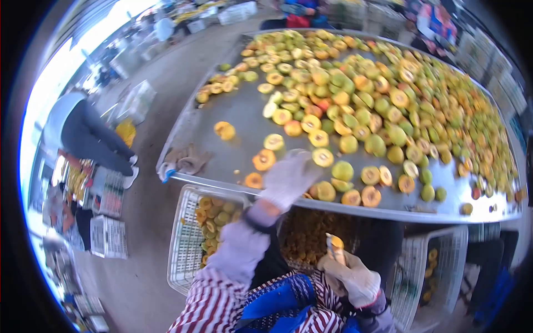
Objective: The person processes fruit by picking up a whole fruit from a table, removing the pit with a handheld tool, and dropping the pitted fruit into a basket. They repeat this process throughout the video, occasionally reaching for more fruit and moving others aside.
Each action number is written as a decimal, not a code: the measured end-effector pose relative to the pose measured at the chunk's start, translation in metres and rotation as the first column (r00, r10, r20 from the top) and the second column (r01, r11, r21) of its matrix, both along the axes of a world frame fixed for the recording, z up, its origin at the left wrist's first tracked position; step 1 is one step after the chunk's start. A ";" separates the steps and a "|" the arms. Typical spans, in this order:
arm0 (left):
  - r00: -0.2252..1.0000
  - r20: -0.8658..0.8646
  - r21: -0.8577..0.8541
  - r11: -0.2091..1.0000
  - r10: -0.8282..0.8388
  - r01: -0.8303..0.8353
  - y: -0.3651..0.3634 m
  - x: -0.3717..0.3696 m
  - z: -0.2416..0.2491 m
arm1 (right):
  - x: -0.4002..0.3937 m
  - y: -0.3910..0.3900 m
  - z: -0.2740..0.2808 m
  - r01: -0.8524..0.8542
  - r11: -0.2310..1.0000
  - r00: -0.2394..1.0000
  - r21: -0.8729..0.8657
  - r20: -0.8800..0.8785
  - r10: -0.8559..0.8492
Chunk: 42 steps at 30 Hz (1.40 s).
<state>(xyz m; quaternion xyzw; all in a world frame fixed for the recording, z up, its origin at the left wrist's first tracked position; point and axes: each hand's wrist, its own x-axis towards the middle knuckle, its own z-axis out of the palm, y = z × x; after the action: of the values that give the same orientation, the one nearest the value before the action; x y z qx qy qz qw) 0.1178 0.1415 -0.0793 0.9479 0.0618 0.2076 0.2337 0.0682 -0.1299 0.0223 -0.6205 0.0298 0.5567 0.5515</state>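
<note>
My left hand (288,176), in a pale glove, reaches over the near edge of the metal table (222,161). It is blurred by motion, with its fingers stretched out beside a halved fruit (322,157); what lies under the palm is hidden. Low in front of my body, my right hand (355,280), also gloved, is closed around a small hand tool (333,252) that points upward. Something orange, like fruit flesh, shows at its tip. Yellow-green, peach-like fruits (383,105), many cut in half with the stone showing, are heaped across the table.
A white crate (180,244) with fruit stands below the table at left. Brown bits (316,233) lie under the table edge by my lap. Another crate (408,277) is at right. A loose glove (189,160) rests on the table's left corner. A person (91,130) bends over at far left.
</note>
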 end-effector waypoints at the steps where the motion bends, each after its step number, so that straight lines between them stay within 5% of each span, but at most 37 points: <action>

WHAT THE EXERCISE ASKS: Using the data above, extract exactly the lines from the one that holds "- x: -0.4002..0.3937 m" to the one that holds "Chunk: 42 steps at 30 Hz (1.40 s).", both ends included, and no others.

SOLUTION TO THIS TASK:
  - x: -0.4002..0.3937 m
  - y: -0.3910..0.3900 m
  - z: -0.2740..0.2808 m
  - r01: -0.8524..0.8542
  - r11: -0.2310..1.0000
  - r00: -0.2394..1.0000
  - r21: -0.8729..0.8657
  - r20: -0.8800..0.8785
  - r10: -0.8559..0.8492
Chunk: 42 steps at 30 Hz (1.40 s).

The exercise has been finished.